The backbone of ME's gameplay hinges on a stop-and-pop style of third-person shooter which it happily nails. It is easy to control, smooth to execute, and totally addicting. I'm reminded of Bungie's famous '30 seconds of fun' mantra when playing ME for they have nailed the core mechanic and are content with looping it ad nauseum to move you through the story. The enemy AI is strong, making for some truly harrowing firefights on the higher difficulty levels. And there is surprisingly deep strategy in this shooter gameplay. You can direct your squadmates to flank enemies, you can strategize on the right gun for the engagement, and you need to understand which biotic or tech powers are needed to dispatch the threat quickly and efficiently. None of the enemies in ME are push-overs and yet none are unbeatable. Recognizing and executing the best strategy to take down a ten foot tall Geth Prime or a Krogan Warloard is an incredibly rewarding experience.

But there is another part of the ME gameplay experience which falls short of excellence. The Mako vehicle is so close to being right that it makes its failure all the more bitter. On flat surfaces or ones with minor bumps, the Mako feels true. It animates with a beautiful sense of realism and weight with flawlessly synchronized sound effects.

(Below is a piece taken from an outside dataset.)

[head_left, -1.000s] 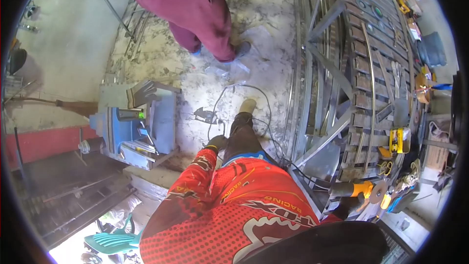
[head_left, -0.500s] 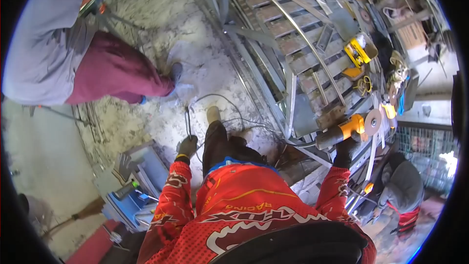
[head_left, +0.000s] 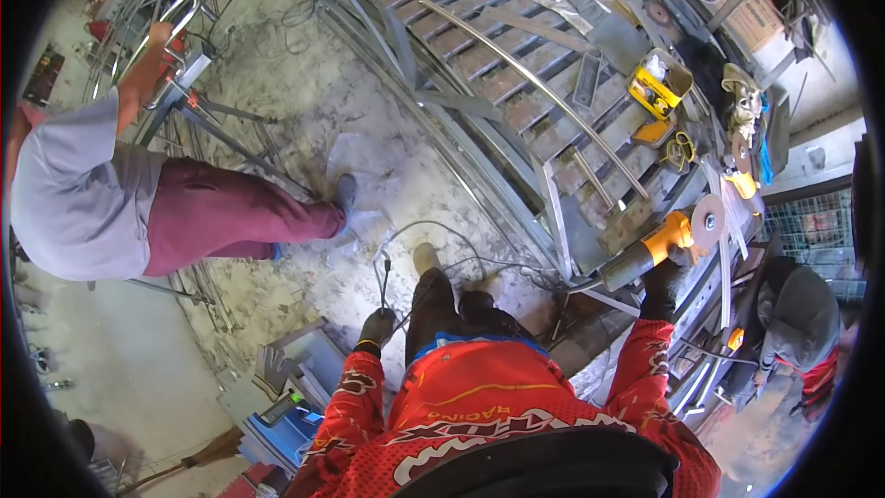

Firing its weapons is smooth and easy to control and, in the rare instance where your environment allows, you really feel like you're controlling a nimble but powerful piece of machinery. But once the Mako gets on more rugged terrain, the entire experience falls apart. Driving in a straight line becomes almost impossible and aiming an unhappy chore. And don't even get me started on trying to access those mineral deposits located way up on some craggy rock face.

Close but no cigar.

I can understand the trade-off Bioware dealt with when deciding to include the Mako in Mass Effect. Wide-open planets to explore certainly add to the immensity of ME's galaxy. (Some of these planets are hauntingly beautiful.) And adding variety to the addicting but repetitive stop-and-pop is certainly a wise move. But the more serious you get in exploring these worlds, the more frustrating the gameplay becomes and the less inclined you are to find every last collectible in the galaxy. Ultimately, the inclusion of these segments winds up marring the otherwise wonderful gameplay experience.

Mass Effect is a great game. It jumps headlong into the dorkiest end of the pool (science fiction videogames) and winds up telling a powerful story with surprisingly deep characters. Aside from some Mako trouble, it controls like a dream and boasts some genuine strategy below its 3rd person shooter exterior. It is a must-play for any RPG fan, sci fi fan, or blue alien babe fan.